> **Brief**: After locating the line that contains "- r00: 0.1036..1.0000" in the data below, set down exactly that line and each one after it through the line that contains "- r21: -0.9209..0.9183", and nothing more.

▽

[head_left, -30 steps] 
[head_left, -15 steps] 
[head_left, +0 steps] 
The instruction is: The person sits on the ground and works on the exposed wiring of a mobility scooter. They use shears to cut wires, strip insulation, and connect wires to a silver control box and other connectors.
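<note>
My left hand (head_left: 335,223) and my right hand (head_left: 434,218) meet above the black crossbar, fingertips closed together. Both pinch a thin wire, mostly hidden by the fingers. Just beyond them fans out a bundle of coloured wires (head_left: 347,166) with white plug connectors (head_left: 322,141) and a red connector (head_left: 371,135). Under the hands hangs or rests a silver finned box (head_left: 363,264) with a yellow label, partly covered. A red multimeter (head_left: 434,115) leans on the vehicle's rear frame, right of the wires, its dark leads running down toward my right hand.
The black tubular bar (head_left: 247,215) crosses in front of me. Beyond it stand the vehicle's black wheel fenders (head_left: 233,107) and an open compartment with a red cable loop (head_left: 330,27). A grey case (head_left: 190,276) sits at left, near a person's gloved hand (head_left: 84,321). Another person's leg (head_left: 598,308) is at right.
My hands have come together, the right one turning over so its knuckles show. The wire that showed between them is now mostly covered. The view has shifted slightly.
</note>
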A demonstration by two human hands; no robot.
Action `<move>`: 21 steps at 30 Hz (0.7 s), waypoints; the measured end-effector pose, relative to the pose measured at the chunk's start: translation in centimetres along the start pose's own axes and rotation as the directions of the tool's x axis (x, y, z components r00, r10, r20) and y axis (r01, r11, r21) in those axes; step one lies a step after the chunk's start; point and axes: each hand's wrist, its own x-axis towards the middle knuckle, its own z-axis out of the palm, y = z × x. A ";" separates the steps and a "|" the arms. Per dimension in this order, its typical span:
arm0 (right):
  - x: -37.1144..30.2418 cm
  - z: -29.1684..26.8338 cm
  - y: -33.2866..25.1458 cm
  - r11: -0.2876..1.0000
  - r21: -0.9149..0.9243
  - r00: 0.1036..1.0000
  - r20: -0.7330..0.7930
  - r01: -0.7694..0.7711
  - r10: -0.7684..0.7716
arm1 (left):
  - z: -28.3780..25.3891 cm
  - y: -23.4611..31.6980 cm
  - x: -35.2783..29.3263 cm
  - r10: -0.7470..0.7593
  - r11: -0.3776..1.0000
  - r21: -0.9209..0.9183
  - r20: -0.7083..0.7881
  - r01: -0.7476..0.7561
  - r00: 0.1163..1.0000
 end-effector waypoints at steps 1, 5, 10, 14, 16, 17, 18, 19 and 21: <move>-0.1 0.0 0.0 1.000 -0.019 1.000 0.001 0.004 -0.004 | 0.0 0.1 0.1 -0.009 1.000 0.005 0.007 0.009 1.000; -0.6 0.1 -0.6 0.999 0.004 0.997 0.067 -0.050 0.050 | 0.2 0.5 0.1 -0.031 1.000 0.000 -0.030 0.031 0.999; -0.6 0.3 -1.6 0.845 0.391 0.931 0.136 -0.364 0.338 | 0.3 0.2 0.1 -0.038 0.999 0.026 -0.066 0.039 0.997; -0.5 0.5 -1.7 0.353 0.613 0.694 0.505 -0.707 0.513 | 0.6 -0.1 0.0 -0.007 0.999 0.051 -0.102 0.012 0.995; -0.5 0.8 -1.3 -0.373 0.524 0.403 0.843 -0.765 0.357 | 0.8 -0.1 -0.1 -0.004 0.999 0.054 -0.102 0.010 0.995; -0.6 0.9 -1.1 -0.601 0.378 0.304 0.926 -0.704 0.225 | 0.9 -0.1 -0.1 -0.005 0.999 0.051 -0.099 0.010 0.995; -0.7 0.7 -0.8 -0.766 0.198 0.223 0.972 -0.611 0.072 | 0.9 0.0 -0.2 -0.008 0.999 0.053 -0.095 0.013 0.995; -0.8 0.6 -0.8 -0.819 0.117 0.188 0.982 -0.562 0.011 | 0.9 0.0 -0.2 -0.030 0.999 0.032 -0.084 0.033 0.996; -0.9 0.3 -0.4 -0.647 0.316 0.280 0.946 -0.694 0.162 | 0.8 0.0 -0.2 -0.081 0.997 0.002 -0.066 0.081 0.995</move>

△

> **Written response**:
  - r00: 0.1036..1.0000
  - r20: -0.7330..0.7930
  - r01: -0.7694..0.7711
  - r10: -0.7684..0.7716
arm1 (left):
  - z: -28.3780..25.3891 cm
  - y: -23.4611..31.6980 cm
  - x: -35.2783..29.3263 cm
  - r10: -0.7470..0.7593
  - r11: -0.3776..1.0000
  - r21: -0.9209..0.9183

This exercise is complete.